Through the line with "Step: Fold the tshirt" and starting from the first line, return the records below word for word, with pictures left out.

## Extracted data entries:
▬▬▬▬▬▬

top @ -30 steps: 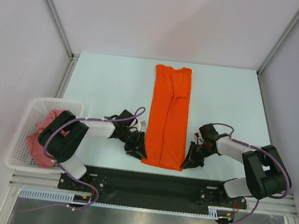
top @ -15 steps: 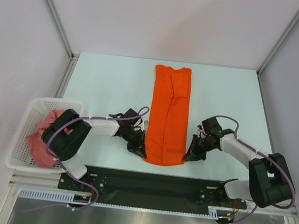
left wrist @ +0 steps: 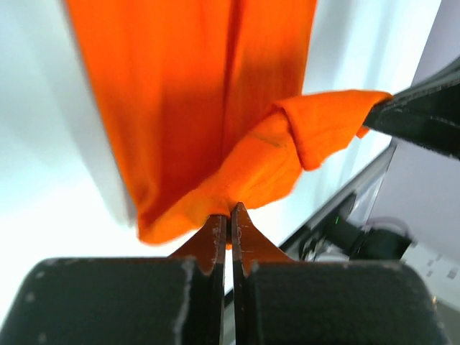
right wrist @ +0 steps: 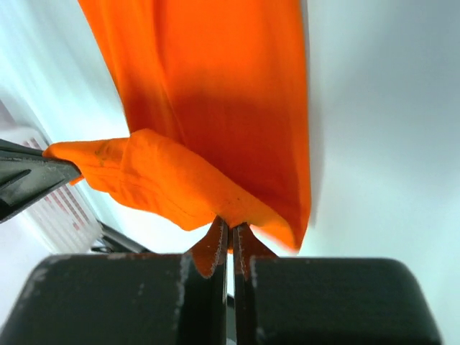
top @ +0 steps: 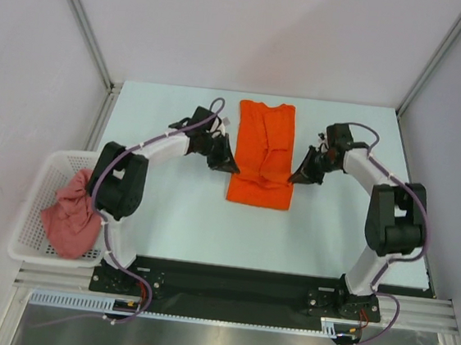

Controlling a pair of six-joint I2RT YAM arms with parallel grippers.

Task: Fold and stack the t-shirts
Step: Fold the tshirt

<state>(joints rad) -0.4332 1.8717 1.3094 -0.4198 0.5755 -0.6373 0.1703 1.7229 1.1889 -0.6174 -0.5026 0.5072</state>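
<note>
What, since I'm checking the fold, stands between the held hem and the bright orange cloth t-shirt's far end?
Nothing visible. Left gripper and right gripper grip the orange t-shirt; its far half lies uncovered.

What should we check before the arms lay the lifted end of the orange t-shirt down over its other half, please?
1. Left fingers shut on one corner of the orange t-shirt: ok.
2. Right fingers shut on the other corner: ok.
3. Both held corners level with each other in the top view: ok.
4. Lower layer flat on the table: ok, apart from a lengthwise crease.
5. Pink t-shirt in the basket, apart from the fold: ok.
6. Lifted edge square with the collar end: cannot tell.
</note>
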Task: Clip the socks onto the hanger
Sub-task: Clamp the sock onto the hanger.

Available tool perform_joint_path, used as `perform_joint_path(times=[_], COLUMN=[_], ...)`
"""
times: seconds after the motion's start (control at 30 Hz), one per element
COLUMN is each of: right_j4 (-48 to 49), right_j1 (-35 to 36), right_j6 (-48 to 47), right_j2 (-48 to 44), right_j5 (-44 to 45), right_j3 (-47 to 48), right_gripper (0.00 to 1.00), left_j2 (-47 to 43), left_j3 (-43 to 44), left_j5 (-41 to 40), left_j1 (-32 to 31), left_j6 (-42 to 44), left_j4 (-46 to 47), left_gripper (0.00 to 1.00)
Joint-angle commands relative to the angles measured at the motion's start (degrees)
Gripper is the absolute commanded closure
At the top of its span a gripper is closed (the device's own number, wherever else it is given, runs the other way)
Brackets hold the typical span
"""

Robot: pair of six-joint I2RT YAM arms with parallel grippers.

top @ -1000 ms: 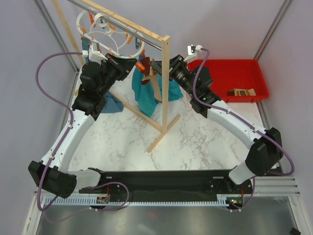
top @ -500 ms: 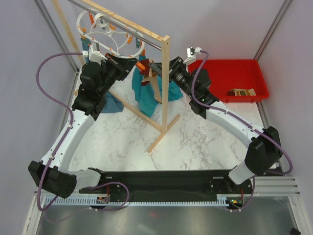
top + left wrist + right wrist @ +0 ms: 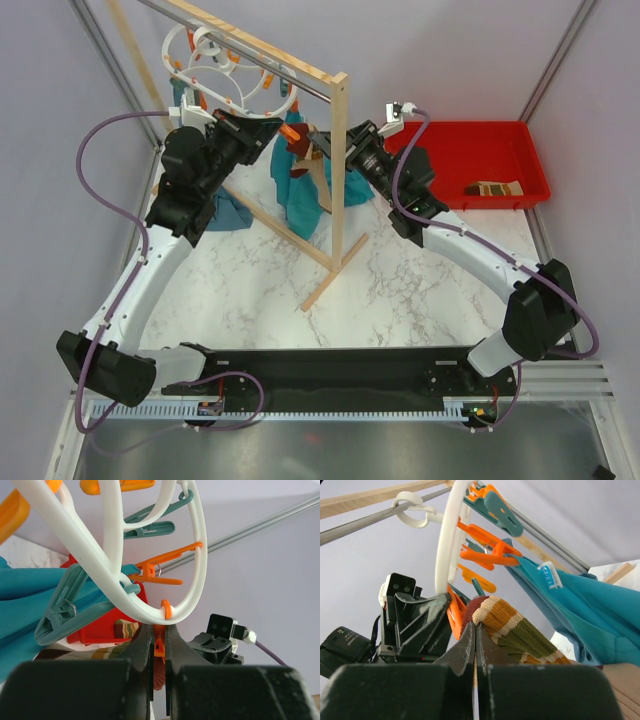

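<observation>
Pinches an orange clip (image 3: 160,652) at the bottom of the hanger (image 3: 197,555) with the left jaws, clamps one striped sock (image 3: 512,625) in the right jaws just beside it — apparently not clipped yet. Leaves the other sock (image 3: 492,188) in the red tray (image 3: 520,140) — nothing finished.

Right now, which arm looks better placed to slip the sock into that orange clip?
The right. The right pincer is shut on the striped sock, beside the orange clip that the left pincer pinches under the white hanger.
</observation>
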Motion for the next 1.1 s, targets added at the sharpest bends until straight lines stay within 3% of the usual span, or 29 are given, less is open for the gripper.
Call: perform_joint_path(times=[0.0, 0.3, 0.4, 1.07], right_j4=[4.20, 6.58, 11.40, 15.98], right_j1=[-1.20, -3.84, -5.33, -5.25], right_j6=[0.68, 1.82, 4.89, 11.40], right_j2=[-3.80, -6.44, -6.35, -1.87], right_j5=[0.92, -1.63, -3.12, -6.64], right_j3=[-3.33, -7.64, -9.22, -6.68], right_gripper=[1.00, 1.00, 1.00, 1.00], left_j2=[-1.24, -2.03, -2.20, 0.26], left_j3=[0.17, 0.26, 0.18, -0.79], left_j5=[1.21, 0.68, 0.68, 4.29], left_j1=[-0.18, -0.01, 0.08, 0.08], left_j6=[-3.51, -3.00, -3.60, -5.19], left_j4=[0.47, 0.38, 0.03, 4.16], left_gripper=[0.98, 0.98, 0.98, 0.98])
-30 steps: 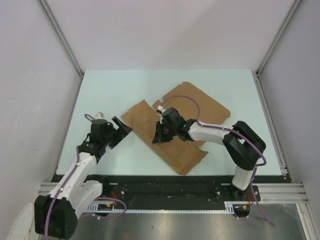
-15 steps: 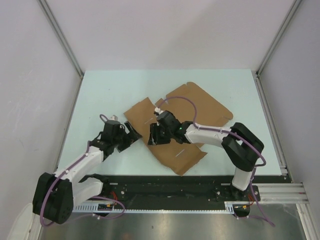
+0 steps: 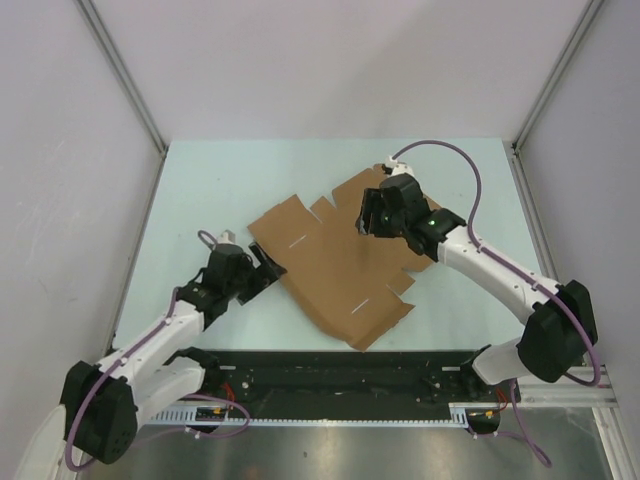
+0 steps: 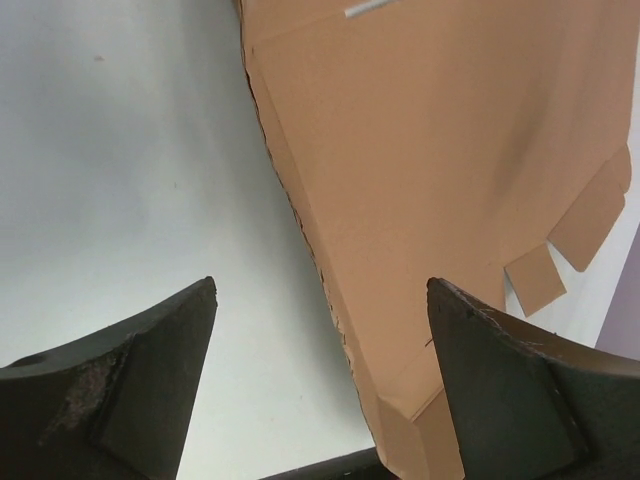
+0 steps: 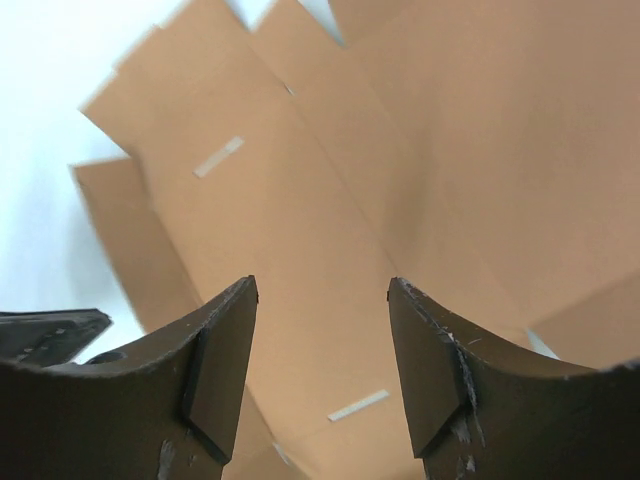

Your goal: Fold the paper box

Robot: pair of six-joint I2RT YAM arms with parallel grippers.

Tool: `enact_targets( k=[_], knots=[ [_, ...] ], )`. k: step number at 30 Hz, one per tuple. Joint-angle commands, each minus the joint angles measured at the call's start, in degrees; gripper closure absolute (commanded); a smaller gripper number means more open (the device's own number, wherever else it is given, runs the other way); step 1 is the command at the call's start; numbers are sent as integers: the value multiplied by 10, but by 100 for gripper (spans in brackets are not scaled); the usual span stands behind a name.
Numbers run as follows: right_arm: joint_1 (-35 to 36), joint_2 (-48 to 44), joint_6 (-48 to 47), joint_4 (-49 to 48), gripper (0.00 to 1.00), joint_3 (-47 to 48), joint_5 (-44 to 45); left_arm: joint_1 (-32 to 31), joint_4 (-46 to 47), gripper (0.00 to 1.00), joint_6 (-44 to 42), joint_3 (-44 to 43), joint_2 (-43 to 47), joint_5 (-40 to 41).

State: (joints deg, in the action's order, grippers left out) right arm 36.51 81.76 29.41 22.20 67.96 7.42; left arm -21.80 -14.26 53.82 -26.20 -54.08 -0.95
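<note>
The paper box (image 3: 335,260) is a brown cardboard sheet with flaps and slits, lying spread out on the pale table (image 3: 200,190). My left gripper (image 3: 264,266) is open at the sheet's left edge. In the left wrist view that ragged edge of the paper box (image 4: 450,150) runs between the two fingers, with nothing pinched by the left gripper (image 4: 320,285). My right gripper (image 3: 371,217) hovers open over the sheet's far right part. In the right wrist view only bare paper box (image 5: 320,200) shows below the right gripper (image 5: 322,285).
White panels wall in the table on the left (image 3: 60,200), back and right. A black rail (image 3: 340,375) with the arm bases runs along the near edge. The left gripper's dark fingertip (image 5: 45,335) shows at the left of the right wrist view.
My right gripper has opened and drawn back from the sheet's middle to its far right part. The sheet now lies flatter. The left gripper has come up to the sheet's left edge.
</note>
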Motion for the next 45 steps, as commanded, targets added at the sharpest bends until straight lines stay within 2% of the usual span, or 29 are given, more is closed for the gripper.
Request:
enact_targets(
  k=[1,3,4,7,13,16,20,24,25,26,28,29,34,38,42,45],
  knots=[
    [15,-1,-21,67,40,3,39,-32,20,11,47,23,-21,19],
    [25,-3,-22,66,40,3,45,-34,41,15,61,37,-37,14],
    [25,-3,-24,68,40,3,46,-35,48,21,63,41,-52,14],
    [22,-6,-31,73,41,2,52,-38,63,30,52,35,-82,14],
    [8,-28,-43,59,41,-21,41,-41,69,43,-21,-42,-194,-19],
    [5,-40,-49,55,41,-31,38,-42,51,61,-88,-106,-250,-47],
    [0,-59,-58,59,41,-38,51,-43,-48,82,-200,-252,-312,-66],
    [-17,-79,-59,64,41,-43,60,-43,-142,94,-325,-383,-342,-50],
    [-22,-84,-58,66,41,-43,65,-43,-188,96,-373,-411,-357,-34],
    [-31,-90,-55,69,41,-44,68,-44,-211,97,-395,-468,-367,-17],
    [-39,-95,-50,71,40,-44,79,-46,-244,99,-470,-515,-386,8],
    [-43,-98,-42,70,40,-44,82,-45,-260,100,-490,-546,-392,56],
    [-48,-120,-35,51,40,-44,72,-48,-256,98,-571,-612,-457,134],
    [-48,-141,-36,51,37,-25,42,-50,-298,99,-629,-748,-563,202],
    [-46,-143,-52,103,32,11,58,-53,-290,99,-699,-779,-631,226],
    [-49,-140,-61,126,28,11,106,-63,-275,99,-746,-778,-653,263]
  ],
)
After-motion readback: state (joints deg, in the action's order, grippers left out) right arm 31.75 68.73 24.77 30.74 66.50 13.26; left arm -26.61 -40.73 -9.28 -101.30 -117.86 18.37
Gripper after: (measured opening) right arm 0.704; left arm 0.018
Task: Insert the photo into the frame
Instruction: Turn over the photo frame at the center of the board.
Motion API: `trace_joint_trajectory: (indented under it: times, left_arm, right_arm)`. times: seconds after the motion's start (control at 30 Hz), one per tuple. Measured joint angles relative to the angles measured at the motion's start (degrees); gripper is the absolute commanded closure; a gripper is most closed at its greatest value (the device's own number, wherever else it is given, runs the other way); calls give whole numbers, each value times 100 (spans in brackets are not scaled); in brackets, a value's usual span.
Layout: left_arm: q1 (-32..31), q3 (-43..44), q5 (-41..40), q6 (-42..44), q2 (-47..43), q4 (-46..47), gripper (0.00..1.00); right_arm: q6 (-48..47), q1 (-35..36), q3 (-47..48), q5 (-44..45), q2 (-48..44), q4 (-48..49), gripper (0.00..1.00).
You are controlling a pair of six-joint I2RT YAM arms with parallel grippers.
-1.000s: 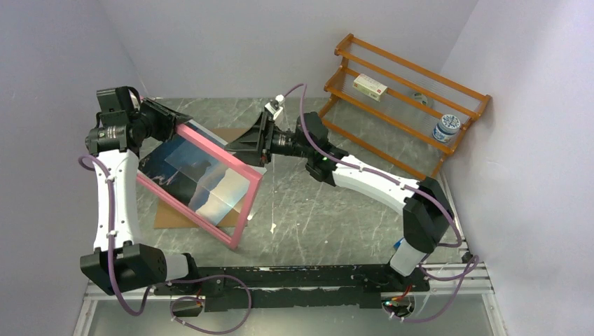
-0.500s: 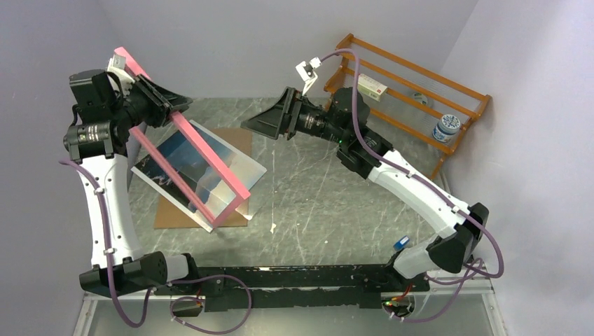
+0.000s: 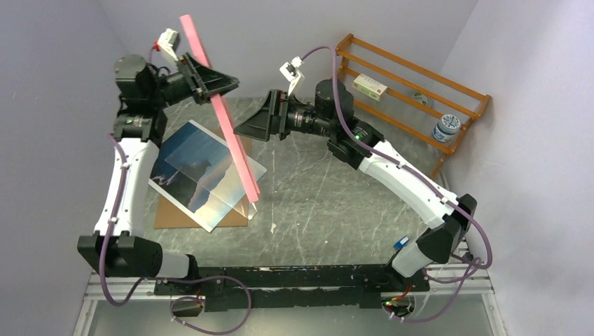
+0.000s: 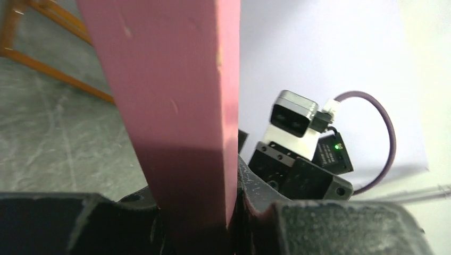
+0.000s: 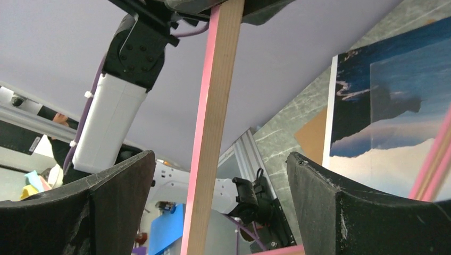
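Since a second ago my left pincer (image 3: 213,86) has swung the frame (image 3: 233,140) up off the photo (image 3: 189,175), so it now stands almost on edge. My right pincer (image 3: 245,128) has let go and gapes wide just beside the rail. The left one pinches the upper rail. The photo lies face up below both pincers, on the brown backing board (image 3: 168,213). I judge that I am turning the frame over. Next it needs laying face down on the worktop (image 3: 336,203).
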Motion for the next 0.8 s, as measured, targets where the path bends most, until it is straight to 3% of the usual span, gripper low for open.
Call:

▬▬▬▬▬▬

## Result for this exercise:
top @ -30 steps: 
top @ -15 steps: 
left wrist @ +0 steps: 
right wrist @ +0 steps: 
top @ +0 steps: 

Controlling a pair of six-joint I2RT YAM arms with parallel grippers.

Task: Fold and stack the t-shirts
Step: Fold the tshirt

Nothing further is required by the exercise.